Es un lugar para descansar, recorrer acantilados y disfrutar del verano. Es un refugio donde no se encontrarán grandes monumentos, tampoco congestiones de tránsito y mucho menos una oferta de excursiones que hagan tambalear al turista analizando el tiempo y las opciones.
La Isla de Møn, al sureste de Dinamarca, en la región de Selandia, es el sitio ideal para disfrutar de un verano de película, entre acantilados, playas, y hermosos paisajes con características bien europeas, y el placer de la soledad.
Los amantes de las bicicletas afirman que es un lugar ideal para pedalear.
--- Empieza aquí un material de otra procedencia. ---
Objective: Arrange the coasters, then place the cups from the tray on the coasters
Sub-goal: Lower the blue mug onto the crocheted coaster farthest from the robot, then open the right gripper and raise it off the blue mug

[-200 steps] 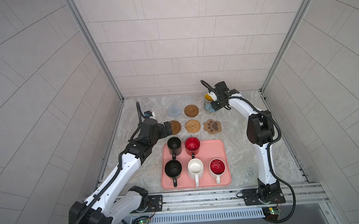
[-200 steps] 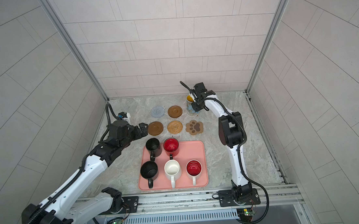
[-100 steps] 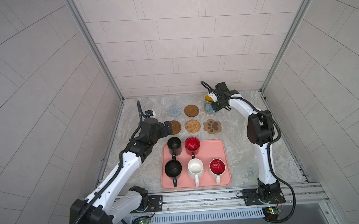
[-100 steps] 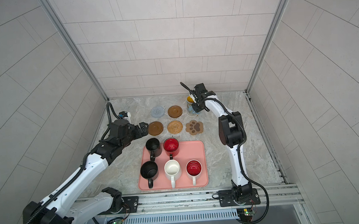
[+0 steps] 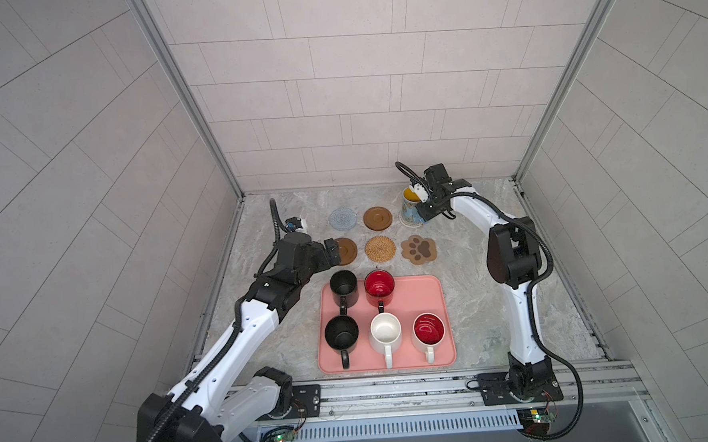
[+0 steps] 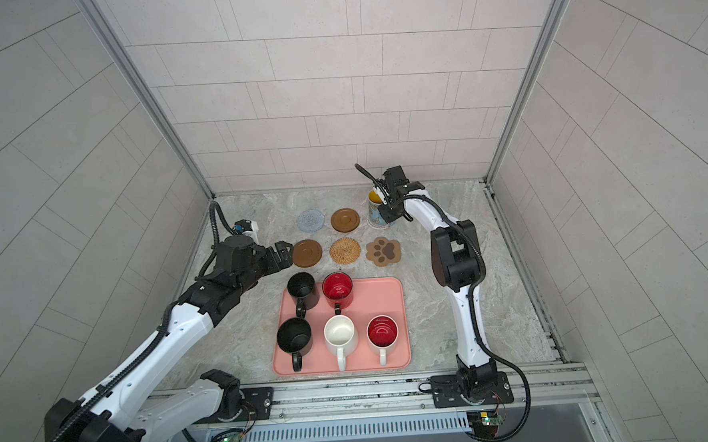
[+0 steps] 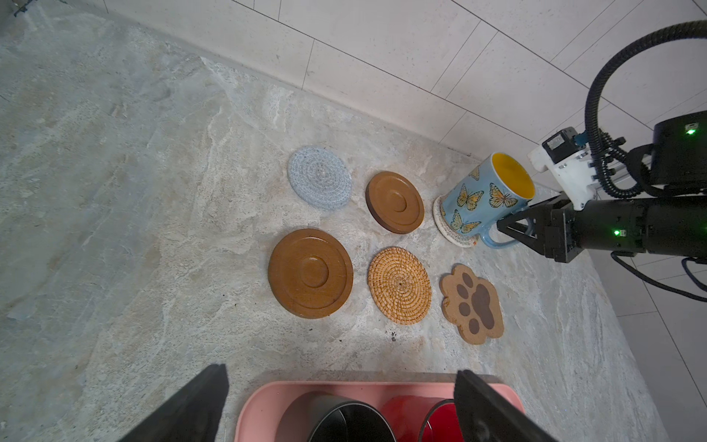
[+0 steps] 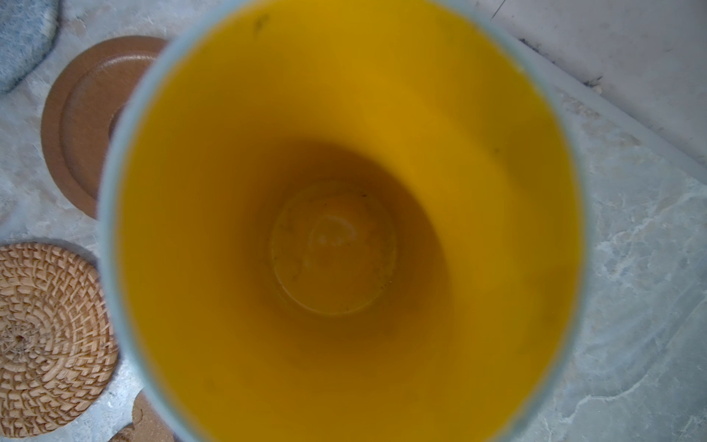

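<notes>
Top views, blue mug: at the back right of the coaster grid, off the tray.
Top views, room: back wall close behind, brown disc just beside, open tabletop to the right.
Left wrist, right gripper: clamped on the mug's handle; the mug sits on the whitish coaster.
Left wrist, handling: glazed ceramic, judged heavy, rigid, slippery and chippable; the handle is the hold.
Left wrist, left gripper: jaws wide apart, empty.
Right wrist, mug: its yellow interior fills the view.

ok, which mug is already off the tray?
The light-blue butterfly mug with the yellow inside: it sits on the whitish woven coaster, right gripper shut on its handle. The rest are on the pink tray.
</notes>
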`<state>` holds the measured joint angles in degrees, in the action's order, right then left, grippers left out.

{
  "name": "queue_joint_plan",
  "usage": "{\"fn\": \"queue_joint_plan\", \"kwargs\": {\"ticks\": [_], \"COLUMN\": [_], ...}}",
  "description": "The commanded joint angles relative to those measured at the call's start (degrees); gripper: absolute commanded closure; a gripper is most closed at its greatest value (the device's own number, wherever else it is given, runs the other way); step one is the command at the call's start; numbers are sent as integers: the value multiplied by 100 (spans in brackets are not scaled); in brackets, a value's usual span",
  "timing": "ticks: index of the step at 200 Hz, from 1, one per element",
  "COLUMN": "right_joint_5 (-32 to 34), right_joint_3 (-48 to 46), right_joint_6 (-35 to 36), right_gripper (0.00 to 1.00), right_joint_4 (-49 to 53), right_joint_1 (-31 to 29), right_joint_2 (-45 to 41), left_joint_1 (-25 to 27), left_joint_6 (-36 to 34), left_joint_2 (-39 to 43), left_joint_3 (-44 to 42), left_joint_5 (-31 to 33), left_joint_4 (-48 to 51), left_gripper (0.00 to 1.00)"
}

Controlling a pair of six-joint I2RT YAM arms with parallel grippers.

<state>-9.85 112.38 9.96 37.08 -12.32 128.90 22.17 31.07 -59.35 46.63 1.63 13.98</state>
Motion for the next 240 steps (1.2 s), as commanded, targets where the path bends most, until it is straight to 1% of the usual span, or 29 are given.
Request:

Claro que para llegar allí el turista antes deberá tomar un avión: volar de Buenos Aires a Munich, haciendo escala en San Pablo para continuar camino, siempre por aire, a Copenhague, la capital de ese país. El pasaje ida y vuelta desde el Aeropuerto Internacional de Ezeiza, en Buenos Aires, cuesta alrededor de $23.000 pesos, ida y vuelta. Sin embargo, vale la pena.
En la Isla de Møn el turista encontrará un lugar saludable, a orillas del mar Báltico y con la opción de continuar camino hacia otras ciudades cercanas para seguir con el tour turístico y recorrer circuitos más famosos de este reino del norte de Europa.
Por sus características se recomienda viajar a esta región en verano. De esta forma, entre junio y agosto el visitante podrá disfrutar de aires rurales y un ocaso inimaginable antes de cada amanecer.
Stege, es la principal ciudad de la isla. En esta población de origen medieval el turista podrá hacer base para conocer el archipiélago. Desde allí, luego de un buen desayuno típico de estas tierras, se puede iniciar el recorrido por este mágico lugar lleno de acantilados.
La mejor opción es hacerlo en bicicleta, pero también se puede hacer a pie recorriendo su suave paisaje danés en este laberinto de caminos. Lo ideal es llevar un mapa para no perderse, pero sobre todo para encontrar cada uno de los destinos de interés.
Entre las opciones se pueden conocer diversas casonas donde se fabrican productos artesanales. Sin embargo, si se quiere conocer la historia el lugar para visitar es Fanefjord Kirke, un templo gótico que se encuentra rodeado por un cementerio. Desde allí se puede apreciar un paisaje único frente al mar, mientras que en su interior se exhiben hermosas pinturas medievales, consideradas las más valiosas del territorio danés. Este patrimonio es el monumento más importante de la isla, junto a las iglesias medievales de Keldby y Elmelunde, y el Pabellón de Liselund, construido a finales del siglo XIX.
Cuenta la historia que el pabellón fue construido por un prefecto en un gesto de amor hacia su esposa. El mismo exhibe influencias de diversas corrientes europeas, e incluso de China, como se puede apreciar en el pabellón de té, el palacio y sus jardines.
PAISAJES NATURALES EN UN PUEBLO DE VERANO
Luego de la visita del primer día se recomienda volver al hotel, relajarse, disfrutar de la gastronomía de la región y descansar hasta el próximo día de aventura, donde la bicicleta o los pies volverán al ejercicio para conocer de cerca los enormes acantilados blancos, no aptos para quienes temen a las alturas.
Es que los paredones naturales, producto de la erosión, se elevan hasta más de 100 metros sobre el mar, extendiéndose a lo largo de 8 kilómetros, donde se pueden encontrar fósiles y orquídeas en los bosques de las zonas altas.
La mejor opción es recorrerlos en bicicleta o a caballo, teniendo en cuenta su altura y lo cansador que pueden resultar las subidas y bajadas. El paisaje realmente asombrará a visitante que puede continuar el paseo por la casa Liselund, construida en el siglo XVIII o bien llegar hasta Klintholm Havn, una aldea de pescadores. En el camino, se debe estar atento, ya que en toda la isla se encuentran grandes túmulos y tumbas de la Edad de Bronce producto de los asentamientos neolíticos.
Sin duda, cada paseo por Isla de Møn será una aventura, una bocanada de aire fresco y un renacer para los músculos, por esta razón, el turista debe tomarse el tiempo necesario para no terminar agotado. El tercer día la visita puede continuar en un lugar hermoso, ideal para descansar pero sólo para los amantes de las aguas frías. La Península de Ulvshale es una reserva natural donde se puede ingresar al mar, nadar y también hacer buceo o snorkel. Caso contrario, su playa de arena es un lugar perfecto para disfrutar una tarde, teniendo en cuenta que es considerada una de las mejores de toda Dinamarca, muy elegida por los turistas locales.
De allí el visitante también puede llegar a Nyord, una pequeña isla de origen feudal que mantiene la misma infraestructura que hace trescientos años o bien terminar el viaje en esta zona y regresar a Copenhague para adentrarse en el dinamismo de la capital danesa.